Sebastian Walker co-authors the sentencing chapter for Archbold Criminal Pleading, Evidence & Practice and the forthcoming Sentencing Principles, Procedure and Practice. He is also an editor of the Criminal Appeal Reports (Sentencing) and Current Sentencing Practice and was a contributing author to Miller on Contempt. He is currently a pupil barrister at 36 Crime and a teaching associate of the Faculty of Law at the University of Cambridge. He previously taught criminal law at the London School of Economics and worked at the Law Commission and the Attorney General's Office
Natalie Wortley practised at the criminal Bar for over ten years and is now Associate Professor of Law at Northumbria University. Her research focuses on vulnerability and criminal evidence, and she has published over 30 peer-reviewed articles, case notes and book chapters in these areas. She is a member of the Executive Committee of the Society of Legal Scholars, a Legally Qualified Chair of Police Misconduct Panels, a Deputy District Judge (Magistrates' Courts) and a First-Tier Tribunal Judge (Mental Health).
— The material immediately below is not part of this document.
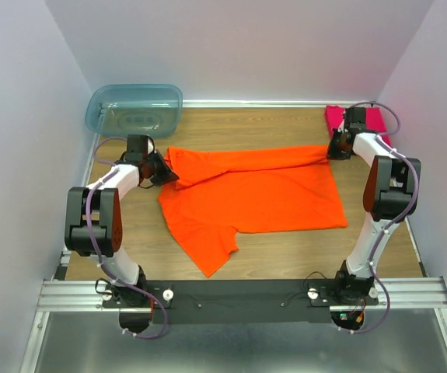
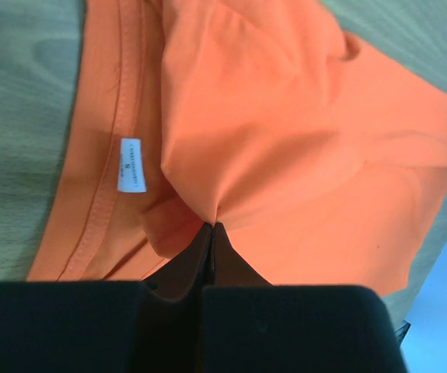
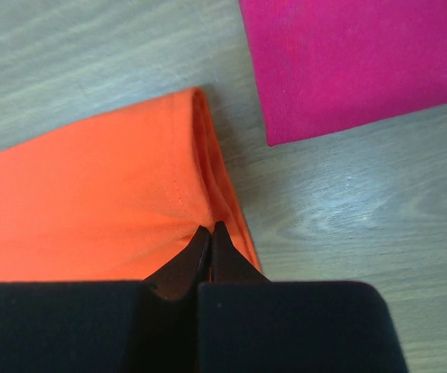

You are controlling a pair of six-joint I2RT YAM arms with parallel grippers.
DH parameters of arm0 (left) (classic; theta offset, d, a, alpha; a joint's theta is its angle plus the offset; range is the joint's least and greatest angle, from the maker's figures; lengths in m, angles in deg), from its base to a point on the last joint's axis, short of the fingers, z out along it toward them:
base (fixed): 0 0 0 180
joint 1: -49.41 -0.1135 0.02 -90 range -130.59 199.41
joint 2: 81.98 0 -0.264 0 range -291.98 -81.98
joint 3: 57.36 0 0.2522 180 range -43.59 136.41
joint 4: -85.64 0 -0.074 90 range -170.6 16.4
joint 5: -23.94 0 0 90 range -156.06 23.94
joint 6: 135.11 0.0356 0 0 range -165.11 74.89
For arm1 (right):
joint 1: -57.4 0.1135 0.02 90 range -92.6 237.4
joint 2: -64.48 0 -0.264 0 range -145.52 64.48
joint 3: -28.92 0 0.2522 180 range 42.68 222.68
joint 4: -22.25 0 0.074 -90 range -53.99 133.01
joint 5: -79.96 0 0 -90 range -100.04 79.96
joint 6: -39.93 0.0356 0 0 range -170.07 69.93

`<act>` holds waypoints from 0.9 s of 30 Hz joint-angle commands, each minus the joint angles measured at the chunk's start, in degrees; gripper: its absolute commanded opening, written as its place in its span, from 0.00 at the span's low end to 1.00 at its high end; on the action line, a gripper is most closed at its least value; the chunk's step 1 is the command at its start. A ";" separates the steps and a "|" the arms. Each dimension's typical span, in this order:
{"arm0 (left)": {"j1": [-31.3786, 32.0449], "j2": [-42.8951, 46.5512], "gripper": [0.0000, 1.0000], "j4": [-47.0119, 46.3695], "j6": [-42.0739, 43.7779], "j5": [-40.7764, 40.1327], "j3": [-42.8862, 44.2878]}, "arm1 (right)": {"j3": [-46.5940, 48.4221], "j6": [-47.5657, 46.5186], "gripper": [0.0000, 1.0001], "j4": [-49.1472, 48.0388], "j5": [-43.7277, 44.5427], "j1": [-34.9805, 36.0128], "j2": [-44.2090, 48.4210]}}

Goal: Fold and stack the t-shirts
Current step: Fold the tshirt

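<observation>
Collar [image 2: 118, 101] leftward, orange t-shirt [image 1: 262, 190] lies crosswise, pinched by left claw [image 2: 211, 227] and right claw [image 3: 210, 227].

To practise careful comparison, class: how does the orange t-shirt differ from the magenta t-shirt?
The orange t-shirt is spread wide, only partly folded; the magenta t-shirt is folded compact. The orange t-shirt lies mid-table, the magenta t-shirt in the far right corner. The left gripper and right gripper each pinch the orange t-shirt's far edge; neither holds the magenta t-shirt. Both are plain cloth on the wooden table.
</observation>
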 commanded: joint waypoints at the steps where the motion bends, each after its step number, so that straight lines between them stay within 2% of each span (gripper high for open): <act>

David Wurtzel practised at the Bar for 27 years before joining City, University of London in 2003. There he helped to devise and deliver all the training for registered intermediaries on behalf of the Ministry of Justice and in Northern Ireland. He has contributed to Criminal Law Review, and is a co-author of Vulnerable People and the Criminal Justice System (OUP) and of the 2015 Registered Intermediary Procedural Guidance Manual. He also lectures to the Bar and the judiciary. For six years he was consultant editor of Counsel, the magazine of the Bar. He is now Fellow Emeritus of City, University of London, a Bencher of Middle Temple and a Door Tenant of Red Lion Chambers.